I've seen boats outfitted like that. I always wonder what's going to
happen to those panels when they catch a good boarding wave over the
bow, but maybe they just plan on not doing that.

Psych 101. "WE'LL get used to it."


Gotcha ;-)

Honestly, don't pretend you're 100% in heaven. In truth you'll have to
get used to it too. Well, unless your idea of comfort is a 30-day
canoe trip down the Amazon. :-)


Well, I'm not 100% sure that I'll like living on the sailboat and
cruising although I think I will. We're going to try it in small doses
for a while and see how it goes.

Thanks! Yep. Been there done that. Gonna do it again!!!! Hot dawg!!!!

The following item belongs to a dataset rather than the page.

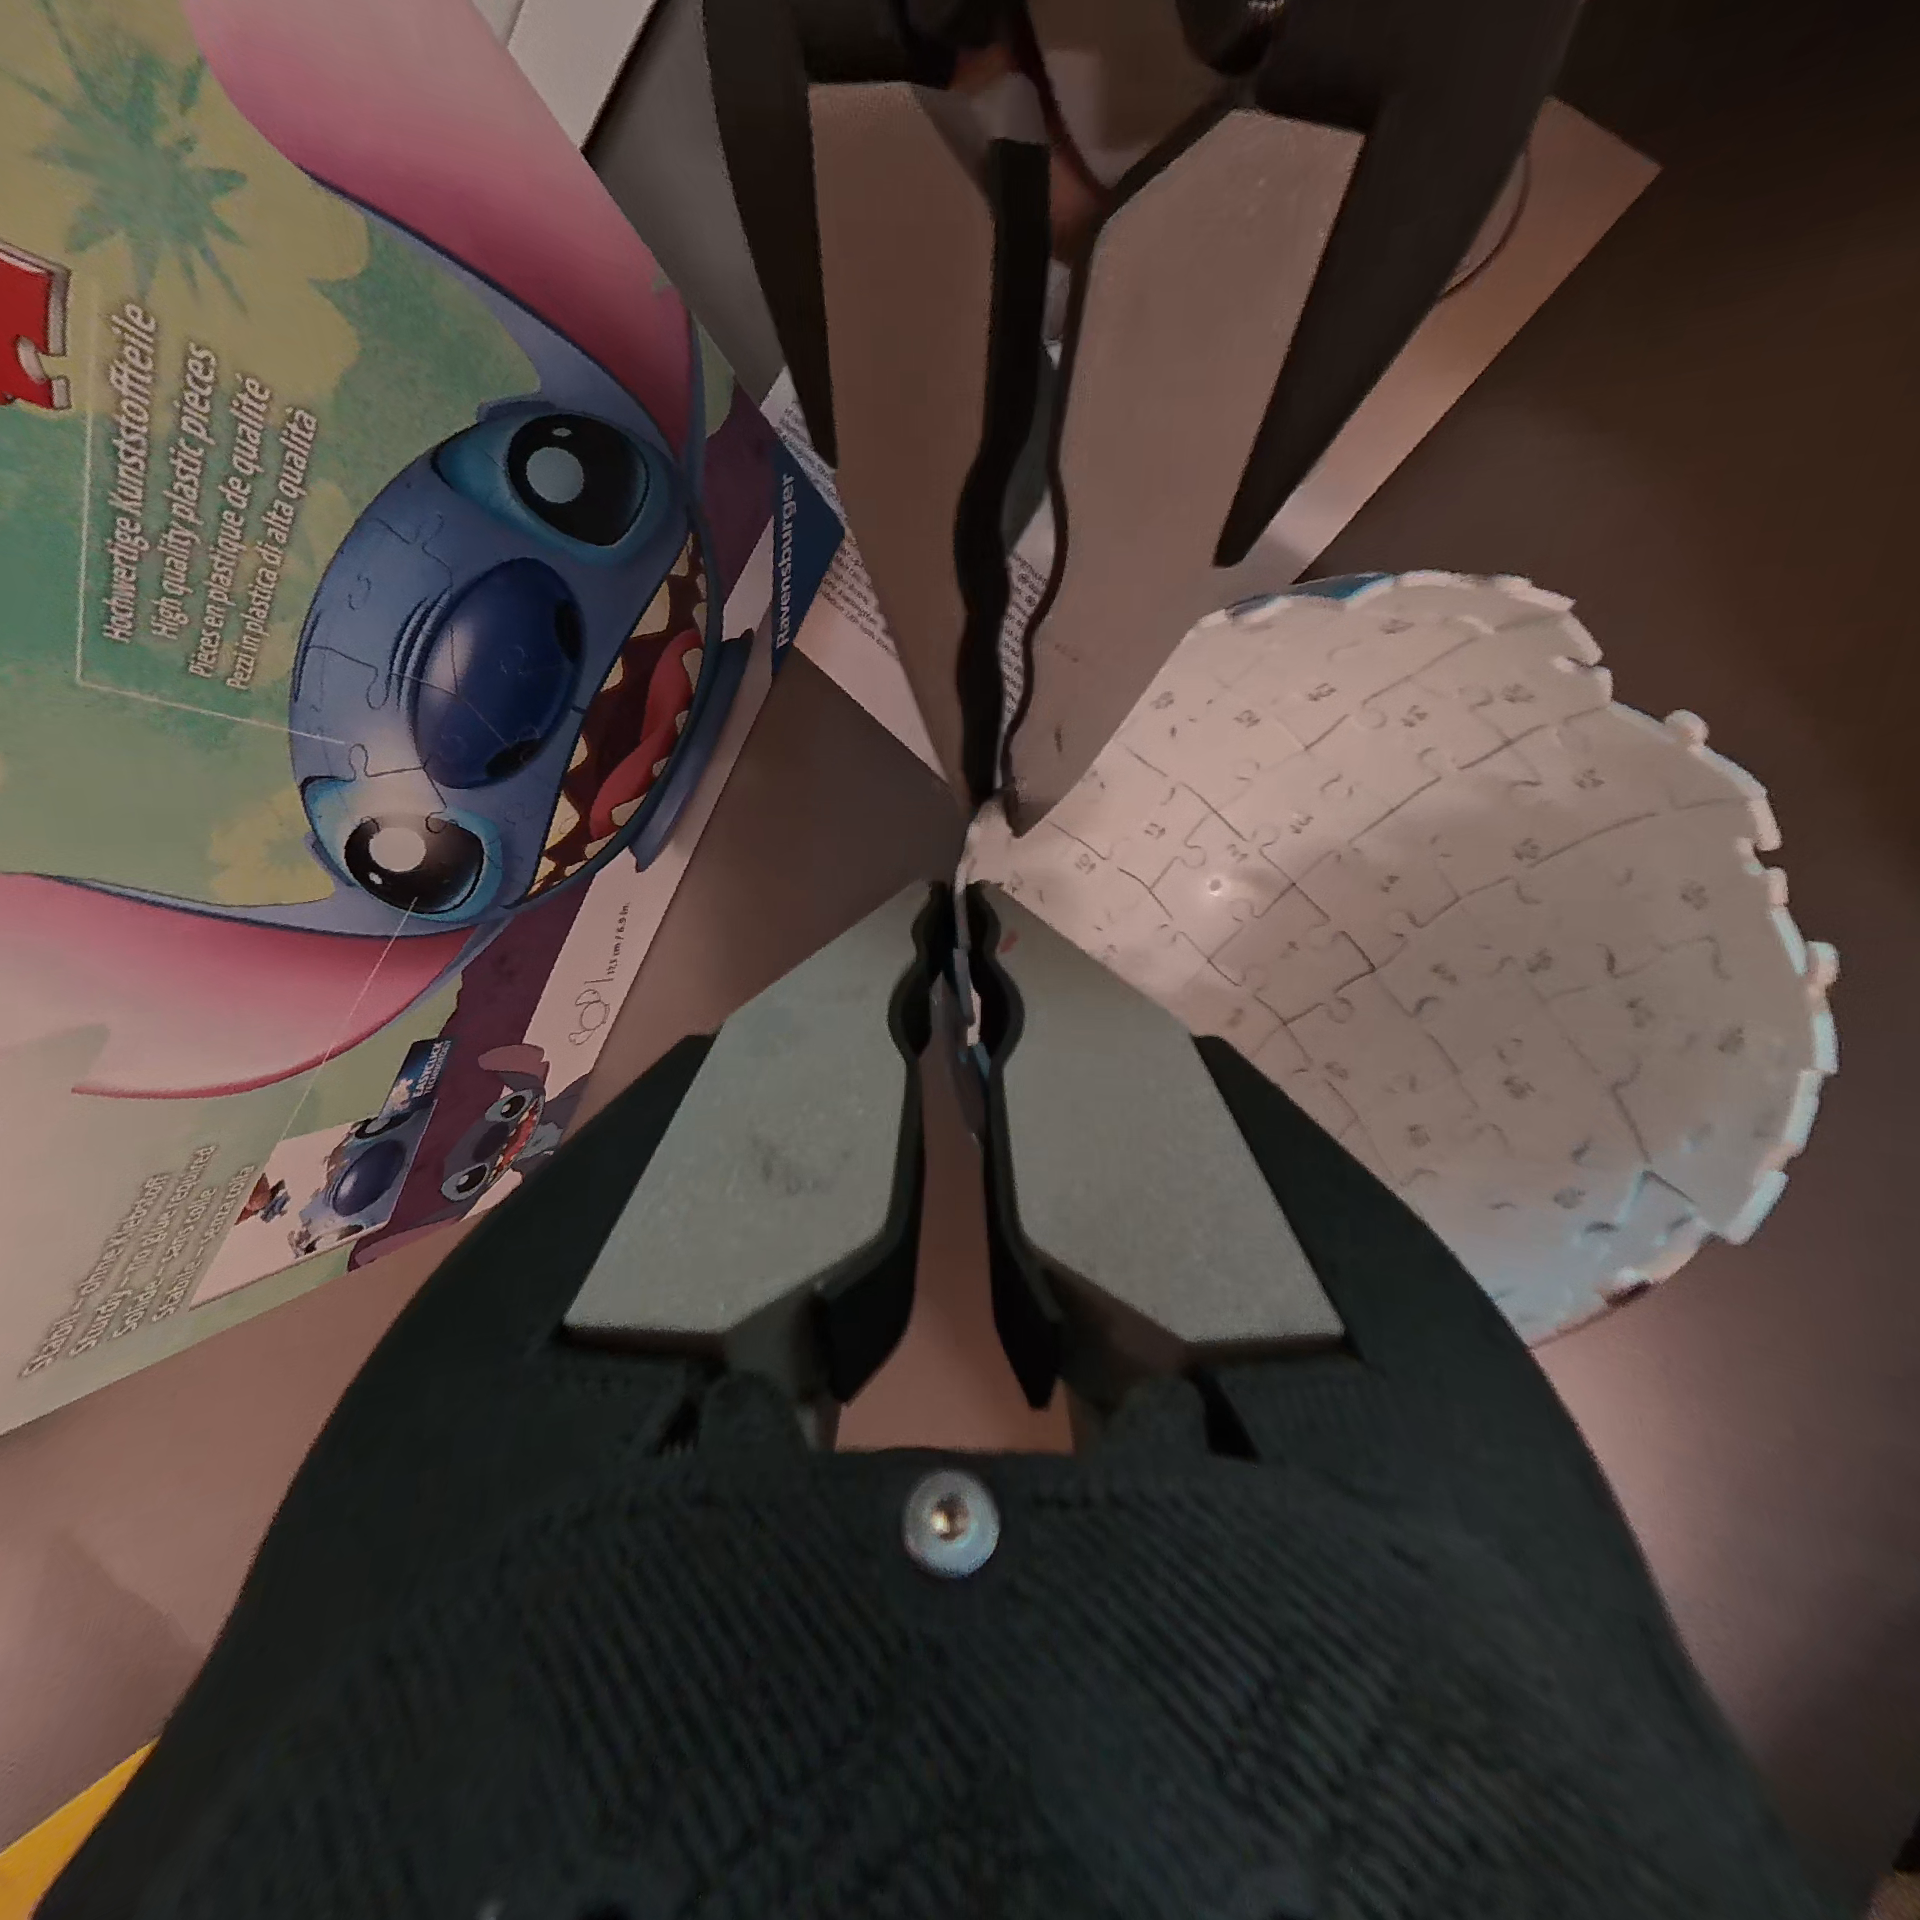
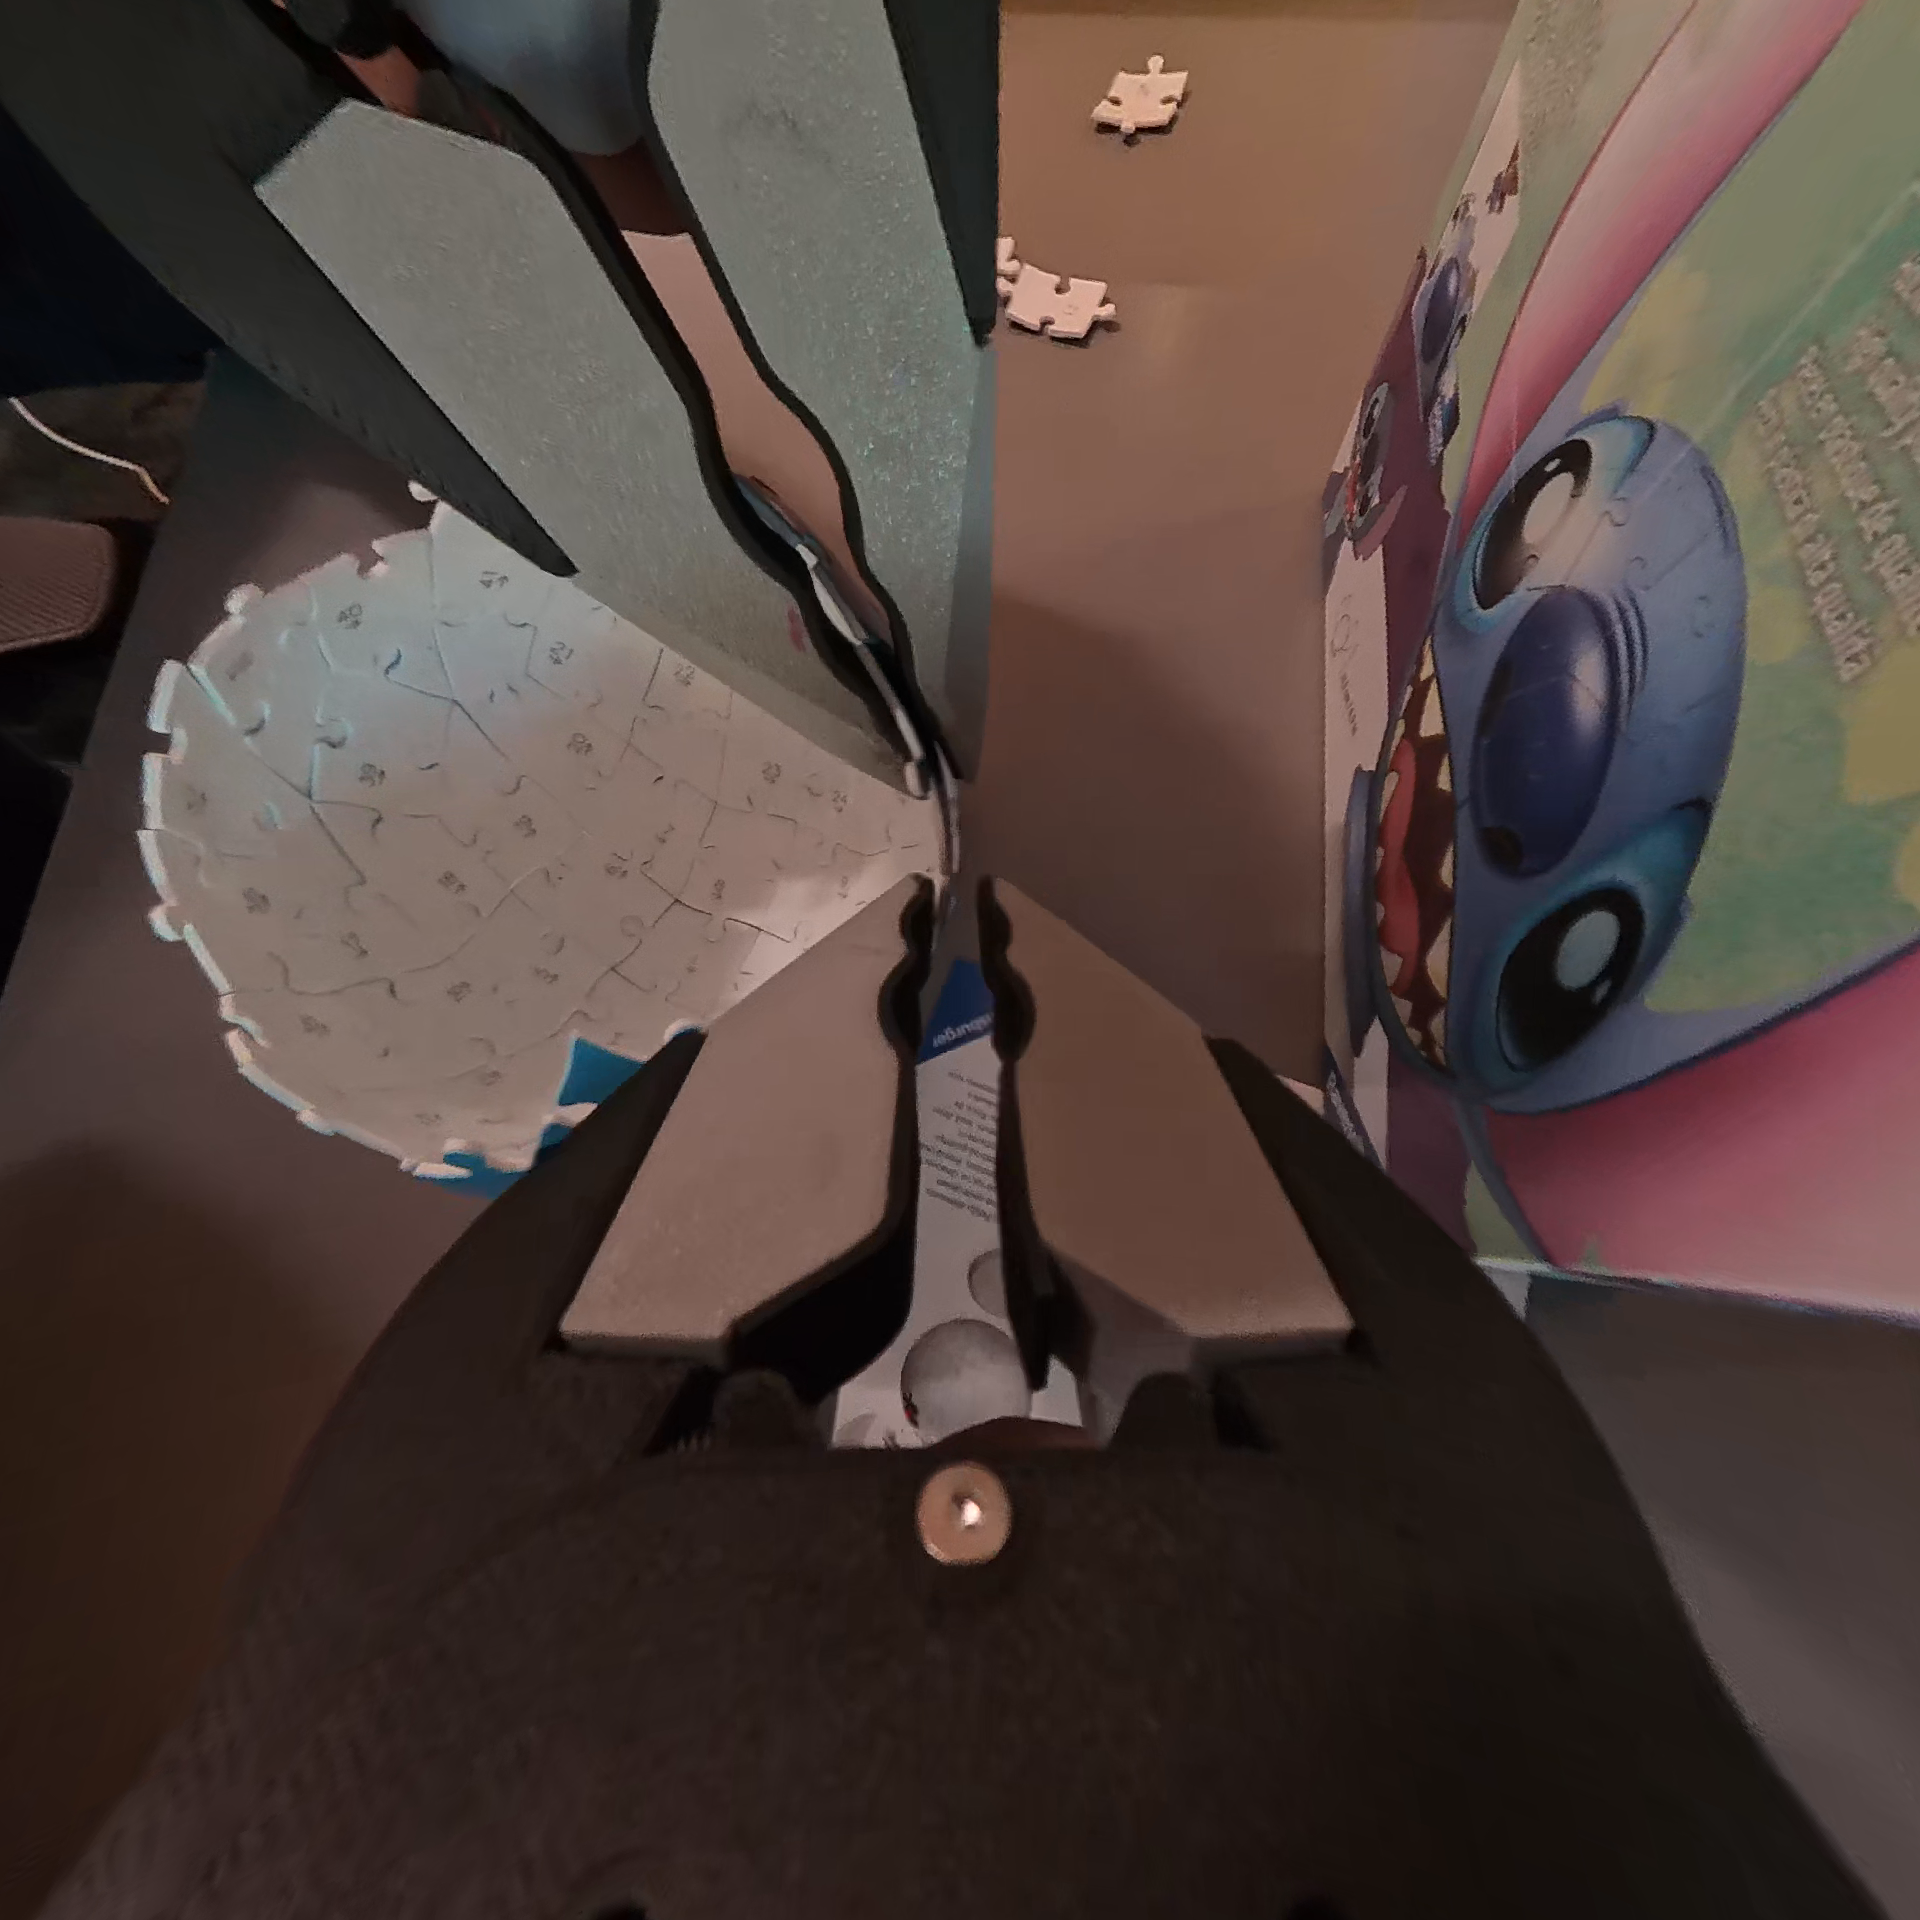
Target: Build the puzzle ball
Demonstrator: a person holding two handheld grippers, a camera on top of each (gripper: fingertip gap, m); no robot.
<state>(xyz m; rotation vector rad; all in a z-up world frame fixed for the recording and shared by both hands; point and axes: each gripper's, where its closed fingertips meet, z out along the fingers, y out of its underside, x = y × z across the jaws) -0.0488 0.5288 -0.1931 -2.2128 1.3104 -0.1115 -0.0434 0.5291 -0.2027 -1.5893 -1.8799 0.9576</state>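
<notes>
The half-built puzzle ball (image 1: pixel 1455 935) is a white bowl of joined numbered pieces, open side toward me, with a blue outside; it also shows in the right wrist view (image 2: pixel 416 862). My left gripper (image 1: pixel 961 904) is shut on a small blue-and-white puzzle piece (image 1: pixel 964 1003) and holds it at the bowl's near rim. My right gripper (image 2: pixel 951 894) is shut on that thin rim, tip to tip with the left one. The right gripper enters the left wrist view from the top (image 1: pixel 992 805). The left gripper (image 2: pixel 925 769) and its piece (image 2: pixel 821 582) enter the right wrist view from the upper left.
The colourful puzzle box (image 1: pixel 312 623) lies flat beside the ball, and shows at the right in the right wrist view (image 2: pixel 1662 727). A printed leaflet (image 2: pixel 956 1122) lies under the grippers. Two loose white pieces (image 2: pixel 1143 99) (image 2: pixel 1060 301) lie farther off on the brown table. The grippers are tip to tip, or close to it.
</notes>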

Well, _you_ must have liked it...


Speaking of there. I'm in New Iberia, LA. Middle of the state about as
close as you can get to the coast without living with the gators. I
saw in another post you're Texas coast. What part? Just curious.


We're in Austin, but the boat is in Palacios on the northern side of
Matagorda Bay.

Rick


Don W.

Learn how to take boat showers. Turn shower on, wet body, turn shower
off, wash body, turn shower on and rinse off soap. Use maybe 2 gallons.
Our 196 gallons will last about 2 weeks, not counting the bottle water
we drink. We use sea water for washing dishes and depending where we are
bathe in the sea and come aboard and rinse in fresh.